Le dossier est cette fois consacré au grand-mais-hélas-encore-méconnu Lucius Shepard (dont je vous avais dit du bien à propos de Louisiana Breakdown). Or Lucius Shepard est un auteur qui aime bien, semble-t-il, les formats intermédiaires (et pas forcément faciles à publier, donc). La partie fictionnelle de ce Bifrost est ainsi consacrée à un unique texte, une longue novella inédite de Lucius Shepard intitulée « Radieuse Étoile verte » (pp. 8-74), superbement traduite par (of course ?) Jean-Daniel Brèque, publiée originellement outre-Atlantique en août 2000, et par ailleurs titulaire du prix Locus 2001 de la meilleure novella, oui madame.
Dans un Vietnam futuriste (mais si peu, finalement), nous y suivons le destin du jeune Philip, métis élevé par Vang Ky, un ami de sa défunte mère, dans le cirque itinérant de la Radieuse Étoile verte. Philip rend son père responsable de la mort de sa mère, et celle-ci l’a en outre averti, via un message généré à partir d’une puce pornographique, que son cruel géniteur comptait bien mettre la main sur son important héritage. Philip grandit ainsi dans l’idée d’un affrontement inéluctable avec son mafieux de paternel, qui tranche sur la vie paisible et joyeuse au sein de la caravane de cirque. Mais celle-ci connaît pourtant une touche sombre, avec les récits hallucinés du major, vétéran américain de la guerre du Vietnam que ses traumatismes n’abandonneront jamais… Et Philip, quant à lui, sort d’une adolescence que l’on ne peut guère qualifier d’insouciante ; il sait qu’il devra bientôt faire un choix.
Du pur concentré de Shepard. Un texte humain, sombre et déroutant, exotique et authentique. L’atmosphère, une fois de plus, est tout à fait remarquable, et c’est à mon sens le principal atout de cette longue nouvelle. La plume de l’auteur s’y montre, à son habitude, subtile et élégante, indéniablement travaillée, mais je ne la qualifierai pas de fluide pour autant : à l’instar de la plupart des nouvelles comprises dans le très bon recueil Aztechs, cette « Radieuse Étoile verte » se mérite, elle demande un effort de la part du lecteur ; mais le jeu en vaut amplement la chandelle. Cela dit, je n’en ferai pas non plus un chef-d’œuvre : si le jeu sur les faux-semblants et les apparences est plutôt intéressant, j’avoue avoir néanmoins trouvé les dernières pages un peu trop capillotractées et artificielles… Cette réserve mise à part, « Radieuse Étoile verte » est bien une très bonne nouvelle, bien digne de l’auteur ; elle suffit à elle seule à faire remonter le niveau des fictions publiées dans Bifrost. Ouf !

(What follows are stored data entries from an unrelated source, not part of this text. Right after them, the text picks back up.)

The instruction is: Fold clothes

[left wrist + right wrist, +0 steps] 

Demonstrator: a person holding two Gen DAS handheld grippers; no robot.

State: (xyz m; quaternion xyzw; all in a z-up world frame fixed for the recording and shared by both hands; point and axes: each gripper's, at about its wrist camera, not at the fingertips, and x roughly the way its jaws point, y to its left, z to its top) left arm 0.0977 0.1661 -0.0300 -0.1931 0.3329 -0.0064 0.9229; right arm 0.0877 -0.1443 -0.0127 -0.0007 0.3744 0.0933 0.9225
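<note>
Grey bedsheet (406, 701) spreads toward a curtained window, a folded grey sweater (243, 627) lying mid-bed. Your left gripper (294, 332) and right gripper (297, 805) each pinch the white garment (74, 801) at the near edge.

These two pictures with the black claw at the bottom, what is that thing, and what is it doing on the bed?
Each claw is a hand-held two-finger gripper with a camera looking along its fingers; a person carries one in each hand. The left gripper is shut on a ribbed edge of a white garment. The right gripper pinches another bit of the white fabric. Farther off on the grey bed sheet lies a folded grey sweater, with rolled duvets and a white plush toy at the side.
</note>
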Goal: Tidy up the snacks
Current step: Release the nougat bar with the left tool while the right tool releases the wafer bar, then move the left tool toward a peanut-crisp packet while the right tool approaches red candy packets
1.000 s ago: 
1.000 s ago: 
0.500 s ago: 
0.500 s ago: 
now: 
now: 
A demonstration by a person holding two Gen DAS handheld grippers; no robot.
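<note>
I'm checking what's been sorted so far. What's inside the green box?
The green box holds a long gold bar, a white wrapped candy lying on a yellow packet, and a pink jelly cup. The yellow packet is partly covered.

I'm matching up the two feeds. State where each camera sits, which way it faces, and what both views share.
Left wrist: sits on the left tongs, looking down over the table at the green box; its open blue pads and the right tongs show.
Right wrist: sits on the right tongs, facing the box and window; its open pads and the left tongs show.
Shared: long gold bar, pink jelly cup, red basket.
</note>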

Passons maintenant au dossier… en commençant par une déception en ce qui concerne l’interview de Lucius Shepard réalisée par Patrick Imbert (pp. 124-131). Ce n’est pas qu’elle soit mauvaise : bien au contraire, elle est tout à fait passionnante. Seulement voilà : elle date un chouia (novembre 2006), elle n’est pas inédite (on pouvait déjà – et on peut toujours – l’écouter chez les abominables gauchiss’ de la Salle 101, sans traduction, certes), et elle est franchement courte (huit pages abondamment illustrées par des variations sur un portrait de l’auteur…). Et c’est bien dommage, je trouve ; pour le coup, j’avoue regretter un tantinet les interviews-fleuves que nous prodiguait Richard Comballot il y a quelques numéros à peine… Mais on verra bien ce qu’il en sera pour China Miéville dans le prochain numéro.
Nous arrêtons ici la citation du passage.